Rent a bicycle and see the islands (and all the sights) in a relaxed fashion, at your own pace.
If you're there on the weekend (Friday or Saturday night), visit the 90th Annual Firemen's Carnival.
There are all kinds of shops - local artists, photography, painting, decoys, books - and restaurants to fit any budget.
Go the the Museum of Chincoteague Island, the Captain Timothy Hill House (imagine a family living in a space that small), or, head back to the mainland and visit the NASA Visitors Center for space and rocketry information.
 Hire a fishing guide, or rent your own boat, canoe or kayak.
Play on the beach, get a tan, and swim in the Atlantic Ocean at the Assateague National Seashore (the beach part of the Chincoteague National Wildlife Refuge).
Go clamming, crabbing, or fishing from a dock, from the water, or surf fish at the beach.
Have a picnic and look at the cloud shapes.
Relax and have the kids read any of the multitude of childrens Chincoteague books, or study the new edition of The Field Guide to the Chincoteague Wild Ponies  Expanded, Revised & Updated by Kelly Lidard. Or look over the Chincoteague Pony Identification Cards by Lois Szymanski.  Check out bird identification books written for kids and/or adults.

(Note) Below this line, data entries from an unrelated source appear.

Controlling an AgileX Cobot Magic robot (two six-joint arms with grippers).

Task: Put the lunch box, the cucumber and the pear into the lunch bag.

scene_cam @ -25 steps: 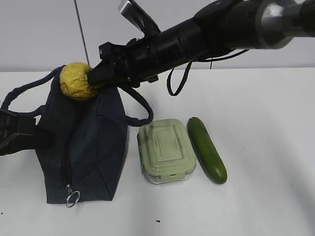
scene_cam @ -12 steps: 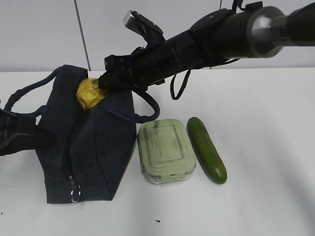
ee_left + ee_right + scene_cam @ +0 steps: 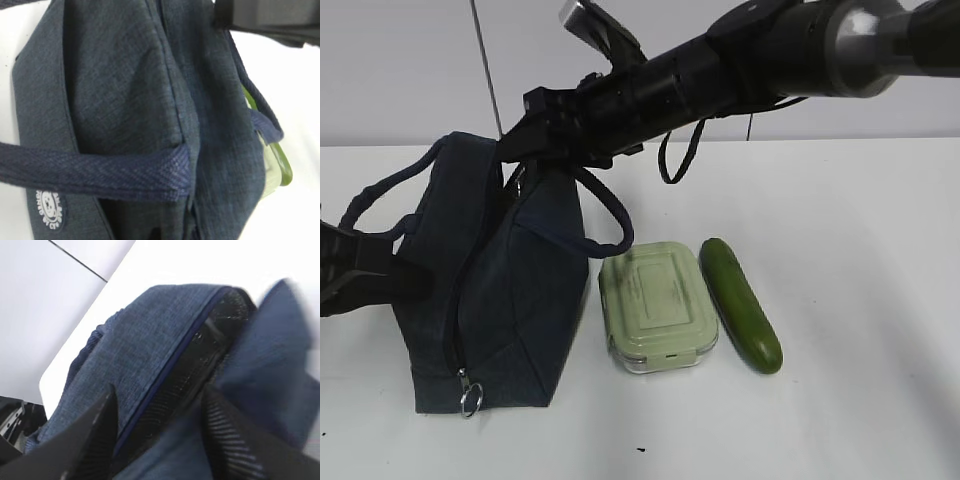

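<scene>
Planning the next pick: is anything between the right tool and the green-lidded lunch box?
Nothing visible blocks it. The open right tool hangs over the navy fabric lunch bag; the sage-lidded lunch box sits uncovered beside the bag.

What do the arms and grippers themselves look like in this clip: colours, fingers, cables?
The right arm is matte black with a brushed silver joint near the frame's edge and a loose black cable looping beneath it. The right gripper has two black fingers with finely ribbed inner pads. The left gripper shows only as a black shape.
</scene>
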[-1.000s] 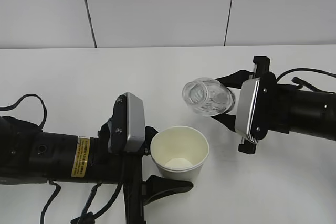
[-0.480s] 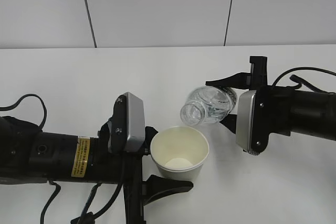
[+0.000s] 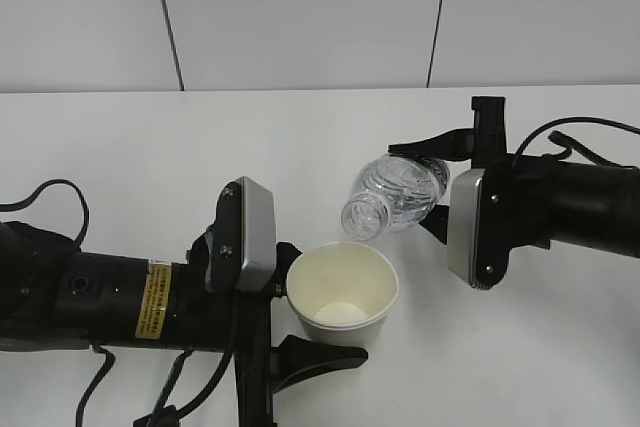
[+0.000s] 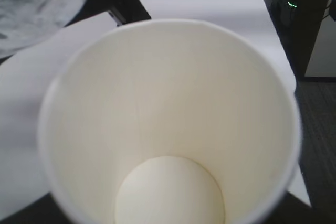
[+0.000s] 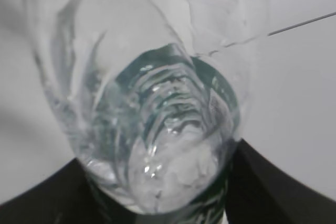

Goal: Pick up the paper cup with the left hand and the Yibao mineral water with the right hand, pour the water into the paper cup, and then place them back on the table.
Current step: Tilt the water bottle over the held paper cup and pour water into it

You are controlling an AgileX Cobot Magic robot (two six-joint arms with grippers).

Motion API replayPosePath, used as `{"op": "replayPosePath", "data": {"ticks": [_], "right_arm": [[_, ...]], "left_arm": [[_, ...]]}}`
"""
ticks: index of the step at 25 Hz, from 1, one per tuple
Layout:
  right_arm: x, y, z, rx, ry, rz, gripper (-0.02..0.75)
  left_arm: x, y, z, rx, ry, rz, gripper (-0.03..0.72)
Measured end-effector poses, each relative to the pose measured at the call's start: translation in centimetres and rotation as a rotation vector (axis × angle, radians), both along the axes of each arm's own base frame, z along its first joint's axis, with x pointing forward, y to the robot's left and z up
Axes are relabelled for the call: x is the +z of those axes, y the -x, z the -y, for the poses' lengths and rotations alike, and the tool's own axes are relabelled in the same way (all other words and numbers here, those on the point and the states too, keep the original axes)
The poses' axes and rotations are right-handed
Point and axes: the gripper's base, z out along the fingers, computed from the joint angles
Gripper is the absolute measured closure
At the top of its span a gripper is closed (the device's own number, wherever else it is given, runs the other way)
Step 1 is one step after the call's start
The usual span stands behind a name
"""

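The cream-white paper cup (image 3: 342, 292) stands upright with its mouth open, showing a pale bare bottom inside. Just above and to its right, the clear ribbed water bottle (image 3: 393, 193) with a dark green label is tipped over, its uncapped mouth pointing down towards the cup's rim.

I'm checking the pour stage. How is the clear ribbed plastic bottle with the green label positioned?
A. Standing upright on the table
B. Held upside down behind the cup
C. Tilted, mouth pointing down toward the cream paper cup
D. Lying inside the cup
C: the clear ribbed plastic bottle, clamped in the right gripper, tilts its open mouth toward the cream paper cup.
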Motion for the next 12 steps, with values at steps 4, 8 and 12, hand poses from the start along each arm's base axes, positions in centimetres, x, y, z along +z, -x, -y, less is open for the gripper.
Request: {"op": "replayPosePath", "data": {"ticks": [4,8,12], "right_arm": [[0.37,-0.26,-0.05,0.002,-0.001,0.016,0.325],[0.46,-0.36,-0.06,0.003,0.004,0.024,0.325],[0.65,-0.32,-0.05,0.009,0.019,0.044,0.325]], "left_arm": [[-0.06,0.17,0.00,-0.022,-0.008,0.005,0.255],[-0.06,0.18,0.00,-0.023,-0.007,0.005,0.255],[-0.04,0.16,0.00,-0.021,-0.005,0.005,0.255]]}}
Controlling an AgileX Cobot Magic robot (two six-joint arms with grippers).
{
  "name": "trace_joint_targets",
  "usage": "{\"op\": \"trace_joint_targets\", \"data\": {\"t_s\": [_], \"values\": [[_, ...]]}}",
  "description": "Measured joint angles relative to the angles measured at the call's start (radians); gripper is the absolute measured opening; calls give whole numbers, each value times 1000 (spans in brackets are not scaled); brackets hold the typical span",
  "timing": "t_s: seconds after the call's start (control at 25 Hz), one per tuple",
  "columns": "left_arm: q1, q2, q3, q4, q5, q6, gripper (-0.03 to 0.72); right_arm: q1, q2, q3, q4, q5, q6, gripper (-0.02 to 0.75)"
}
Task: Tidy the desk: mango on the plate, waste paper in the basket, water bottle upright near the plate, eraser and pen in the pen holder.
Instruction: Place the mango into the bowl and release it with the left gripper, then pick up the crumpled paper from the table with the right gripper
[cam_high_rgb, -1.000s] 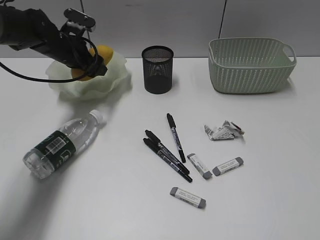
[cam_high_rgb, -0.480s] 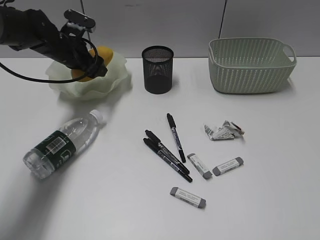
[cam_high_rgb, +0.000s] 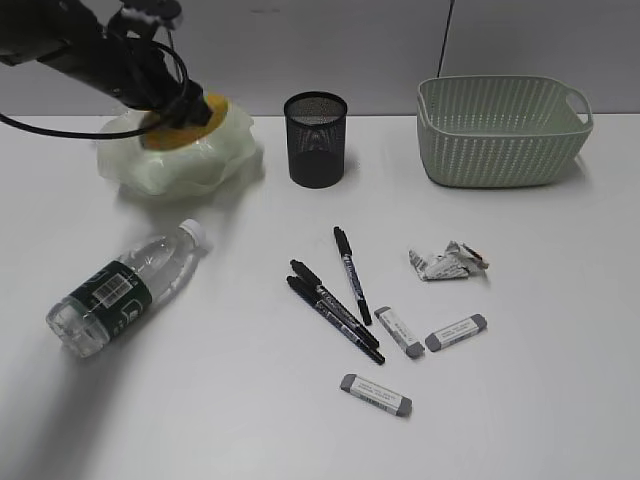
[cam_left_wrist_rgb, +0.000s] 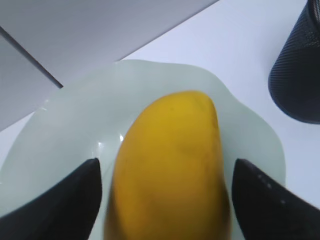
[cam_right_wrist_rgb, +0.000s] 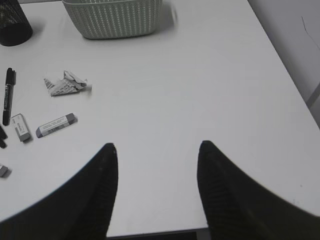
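a plain white counter (cam_high_rgb: 520, 400) fills most of the exterior view, smooth and matte, lit evenly from above so that shadows fall soft and short. behind it stands a grey panelled wall (cam_high_rgb: 380, 40), split by thin vertical seams, with a dark cable (cam_high_rgb: 446, 40) running down one seam. in the right wrist view the counter's far edge (cam_right_wrist_rgb: 285, 65) drops off to a paler grey floor (cam_right_wrist_rgb: 300, 30) beside it.

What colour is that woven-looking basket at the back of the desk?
The perforated plastic basket is pale sage green, clearest in the exterior view.
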Motion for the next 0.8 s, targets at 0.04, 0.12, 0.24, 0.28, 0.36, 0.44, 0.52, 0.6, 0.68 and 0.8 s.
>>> {"op": "trace_joint_targets", "data": {"t_s": [0.04,0.12,0.24,0.28,0.36,0.44,0.52,0.6,0.68,0.8], "values": [[0,-17,0,0,3,-1,605,0,0,0,0,0,0,414],[0,-50,0,6,0,-1,607,0,0,0,0,0,0,414],[0,-70,0,18,-13,-1,638,0,0,0,0,1,0,414],[0,-71,0,22,-6,-10,643,0,0,0,0,0,0,414],[0,-81,0,31,26,-56,645,0,0,0,0,0,0,414],[0,-106,0,54,87,-109,636,0,0,0,0,0,0,414],[0,-156,2,90,137,-159,590,0,0,0,0,0,0,414],[0,-222,16,151,183,-221,520,0,0,0,0,0,0,414],[0,-317,50,201,217,-283,434,0,0,0,0,0,0,414],[0,-491,156,232,228,-330,374,0,0,0,0,0,0,414]]}}
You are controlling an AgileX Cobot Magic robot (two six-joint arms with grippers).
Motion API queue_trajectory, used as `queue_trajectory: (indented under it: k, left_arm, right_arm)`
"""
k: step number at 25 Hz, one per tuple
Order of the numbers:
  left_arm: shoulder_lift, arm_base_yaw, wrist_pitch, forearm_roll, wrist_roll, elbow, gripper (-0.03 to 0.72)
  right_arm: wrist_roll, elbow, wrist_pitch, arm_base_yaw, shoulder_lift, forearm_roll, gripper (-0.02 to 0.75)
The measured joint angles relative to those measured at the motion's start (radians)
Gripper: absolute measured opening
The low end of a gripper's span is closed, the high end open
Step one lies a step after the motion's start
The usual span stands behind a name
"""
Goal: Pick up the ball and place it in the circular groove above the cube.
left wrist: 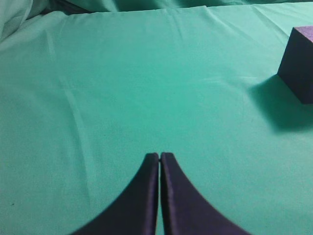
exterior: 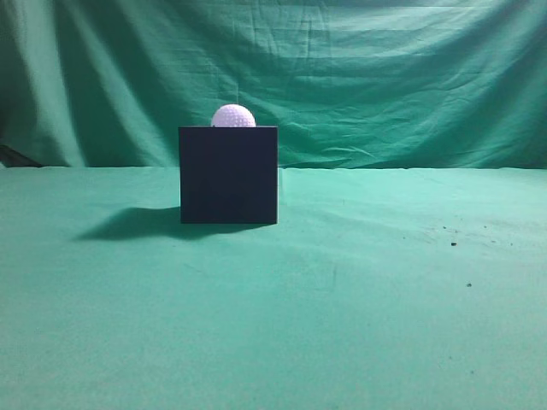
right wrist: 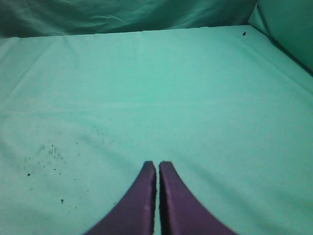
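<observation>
The dark cube (exterior: pixel 228 174) stands on the green cloth left of centre in the exterior view. The white dimpled ball (exterior: pixel 233 116) rests on top of the cube, its lower part sunk below the top edge. In the left wrist view only a corner of the cube (left wrist: pixel 299 63) shows at the right edge, and the ball is out of view. My left gripper (left wrist: pixel 160 155) is shut and empty, low over bare cloth, well to the left of the cube. My right gripper (right wrist: pixel 157 164) is shut and empty over bare cloth. Neither gripper shows in the exterior view.
Green cloth covers the table (exterior: pixel 342 299) and hangs as a backdrop. Small dark specks lie on the cloth at the right (exterior: pixel 453 243) and in the right wrist view (right wrist: pixel 44 156). The cube casts a shadow to its left (exterior: pixel 128 224).
</observation>
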Motion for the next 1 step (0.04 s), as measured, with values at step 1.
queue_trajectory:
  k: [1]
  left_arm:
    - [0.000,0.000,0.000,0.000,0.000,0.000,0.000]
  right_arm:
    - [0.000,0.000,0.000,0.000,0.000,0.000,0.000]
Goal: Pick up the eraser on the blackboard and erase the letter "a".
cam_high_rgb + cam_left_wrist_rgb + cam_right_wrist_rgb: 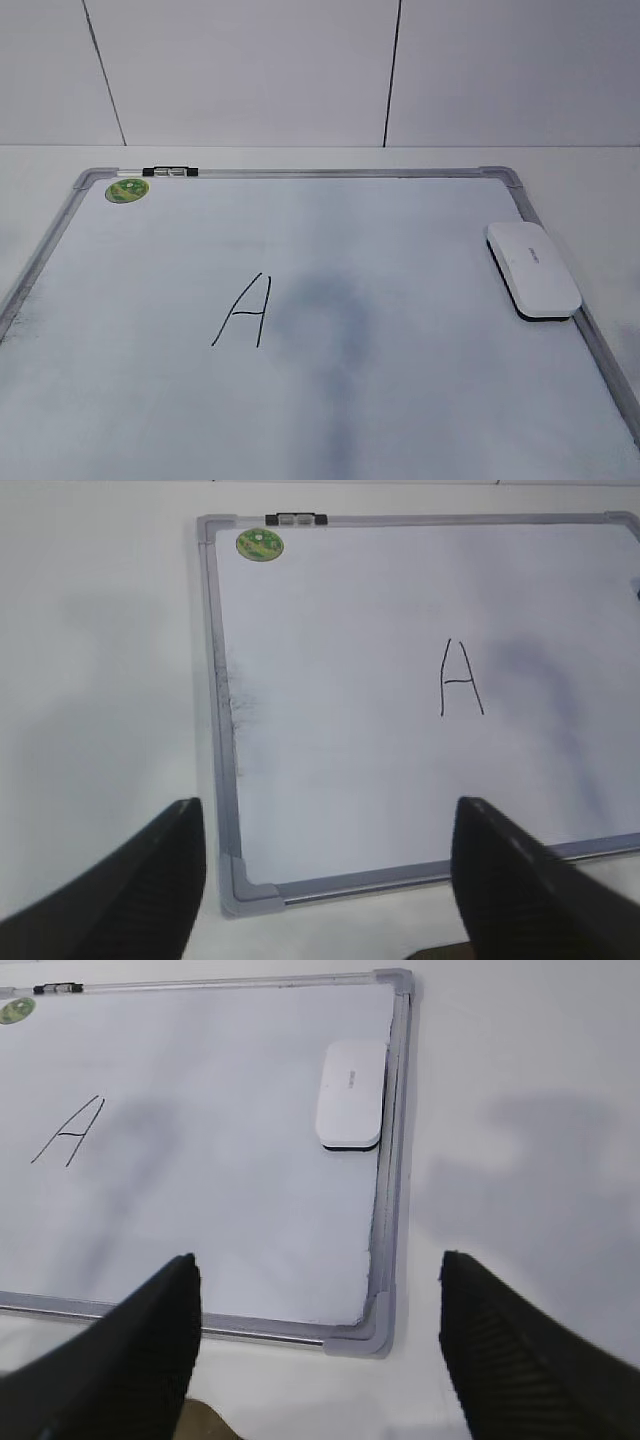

** A few words of warning:  Ponies do bite and kick unexpectedly.  Ticks, mosquitoes, midges, and flies are plentiful.  It's very humid and you will sweat a lot - stay hydrated.  Take insect repellent. Use sunblock.  Wear a hat.  Wear sunglasses.  If you go out on the water, take something warm to wear; weather on the water changes quickly.**
  Enjoy the islands!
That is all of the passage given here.